WORK ITEM
Set down the records exactly as they stand, except for any pictures, which you should omit.

*****

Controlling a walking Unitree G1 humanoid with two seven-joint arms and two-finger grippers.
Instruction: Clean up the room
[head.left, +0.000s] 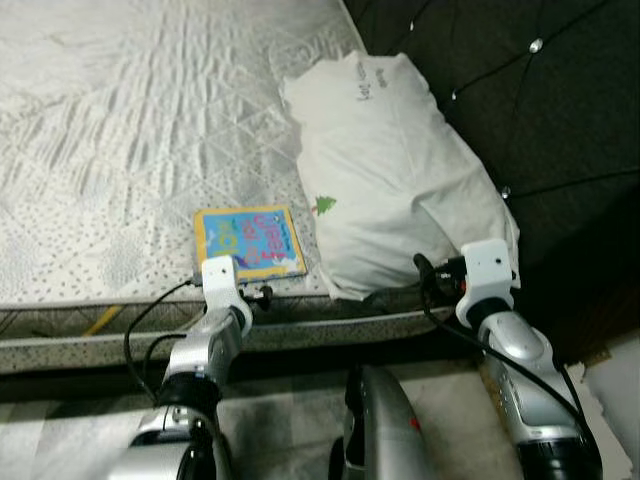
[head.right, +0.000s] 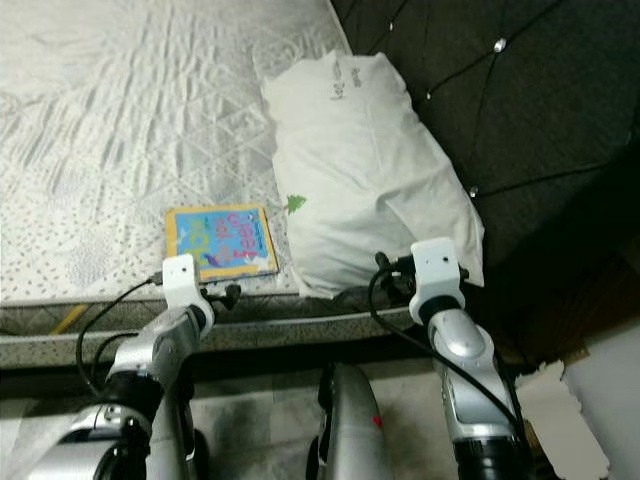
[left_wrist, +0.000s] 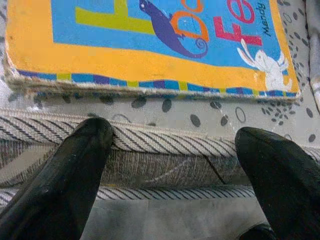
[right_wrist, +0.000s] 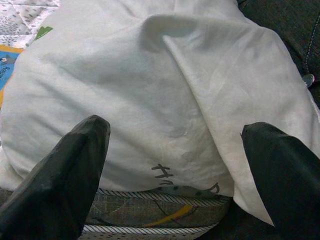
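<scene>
Standing at the near edge of the bed (head.left: 120, 150), the robot has both arms raised toward the bare quilted mattress. A children's book (head.left: 250, 241) with a yellow border and a blue cover lies flat near that edge, just beside a white pillow (head.left: 390, 170) that leans against the dark tufted headboard (head.left: 540, 110) at the corner of the bed. The book and the pillow nearly touch; whether they meet I cannot tell.

The left hand (left_wrist: 170, 165) hovers at the mattress's corded edge, just short of the book, its two black fingers (left_wrist: 60, 180) spread wide and holding nothing. The right hand (right_wrist: 175, 170) sits in front of the pillow's near end, fingers (right_wrist: 55, 175) likewise apart and empty, the pillow's creased cover between them in the wrist view. Some dark lettering shows on the pillowcase, and a small green mark (head.left: 324, 206) on its side facing the book.
</scene>
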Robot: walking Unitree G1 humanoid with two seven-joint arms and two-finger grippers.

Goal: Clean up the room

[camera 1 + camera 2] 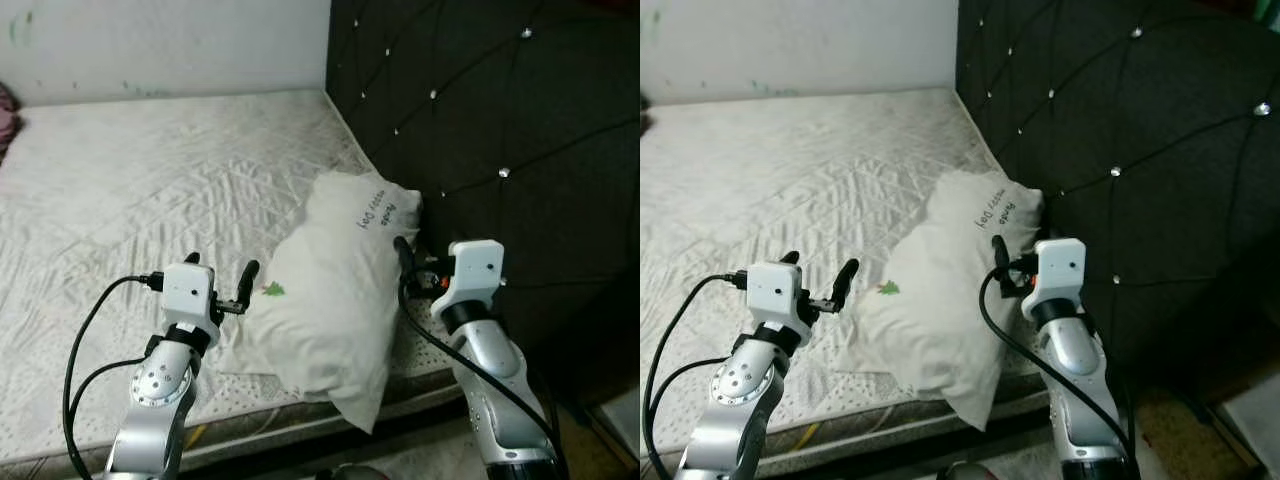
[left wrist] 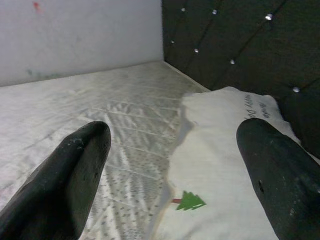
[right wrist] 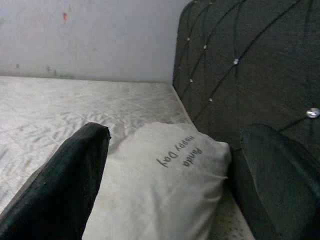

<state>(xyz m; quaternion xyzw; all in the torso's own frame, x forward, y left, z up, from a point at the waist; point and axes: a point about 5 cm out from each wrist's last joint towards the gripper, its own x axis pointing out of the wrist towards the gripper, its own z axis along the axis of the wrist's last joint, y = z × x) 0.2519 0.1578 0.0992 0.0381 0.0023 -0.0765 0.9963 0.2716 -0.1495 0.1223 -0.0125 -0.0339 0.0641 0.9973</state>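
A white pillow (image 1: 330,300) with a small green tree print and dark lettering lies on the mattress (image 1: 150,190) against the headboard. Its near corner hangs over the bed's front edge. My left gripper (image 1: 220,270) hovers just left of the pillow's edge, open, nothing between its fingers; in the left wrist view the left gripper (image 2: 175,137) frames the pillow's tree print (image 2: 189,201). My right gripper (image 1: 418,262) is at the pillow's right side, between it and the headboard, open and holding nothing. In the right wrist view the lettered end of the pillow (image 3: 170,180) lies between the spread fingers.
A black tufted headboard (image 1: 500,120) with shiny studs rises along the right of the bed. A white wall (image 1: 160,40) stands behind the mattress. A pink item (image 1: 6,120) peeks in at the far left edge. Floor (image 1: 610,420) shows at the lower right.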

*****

RESULT FOR THIS TASK
Controlling a walking Unitree G1 humanoid with two seven-joint arms and two-finger grippers.
Instruction: Clean up the room
[head.left, +0.000s] 
[head.right, +0.000s] 
[left_wrist, +0.000s] 
[right_wrist, +0.000s] 
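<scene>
Standing at the near edge of the bed (head.left: 120, 150), the robot has both arms raised toward the bare quilted mattress. A children's book (head.left: 250, 241) with a yellow border and a blue cover lies flat near that edge, just beside a white pillow (head.left: 390, 170) that leans against the dark tufted headboard (head.left: 540, 110) at the corner of the bed. The book and the pillow nearly touch; whether they meet I cannot tell.

The left hand (left_wrist: 170, 165) hovers at the mattress's corded edge, just short of the book, its two black fingers (left_wrist: 60, 180) spread wide and holding nothing. The right hand (right_wrist: 175, 170) sits in front of the pillow's near end, fingers (right_wrist: 55, 175) likewise apart and empty, the pillow's creased cover between them in the wrist view. Some dark lettering shows on the pillowcase, and a small green mark (head.left: 324, 206) on its side facing the book.
</scene>
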Robot: walking Unitree G1 humanoid with two seven-joint arms and two-finger grippers.

Goal: Clean up the room

[camera 1 + camera 2] 
[left wrist] 
[right wrist] 

<state>(xyz m; quaternion xyzw; all in the torso's own frame, x forward, y left, z up, from a point at the waist; point and axes: a point about 5 cm out from each wrist's last joint towards the gripper, its own x axis pointing out of the wrist towards the gripper, its own z axis along the axis of the wrist's last joint, y = z × x) 0.2519 0.1578 0.0992 0.0381 0.0023 -0.0765 0.9963 0.2716 -0.1495 0.1223 -0.0125 -0.0339 0.0641 0.9973</state>
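A white pillow (image 1: 330,300) with a small green tree print and dark lettering lies on the mattress (image 1: 150,190) against the headboard. Its near corner hangs over the bed's front edge. My left gripper (image 1: 220,270) hovers just left of the pillow's edge, open, nothing between its fingers; in the left wrist view the left gripper (image 2: 175,137) frames the pillow's tree print (image 2: 189,201). My right gripper (image 1: 418,262) is at the pillow's right side, between it and the headboard, open and holding nothing. In the right wrist view the lettered end of the pillow (image 3: 170,180) lies between the spread fingers.
A black tufted headboard (image 1: 500,120) with shiny studs rises along the right of the bed. A white wall (image 1: 160,40) stands behind the mattress. A pink item (image 1: 6,120) peeks in at the far left edge. Floor (image 1: 610,420) shows at the lower right.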

This output is now complete.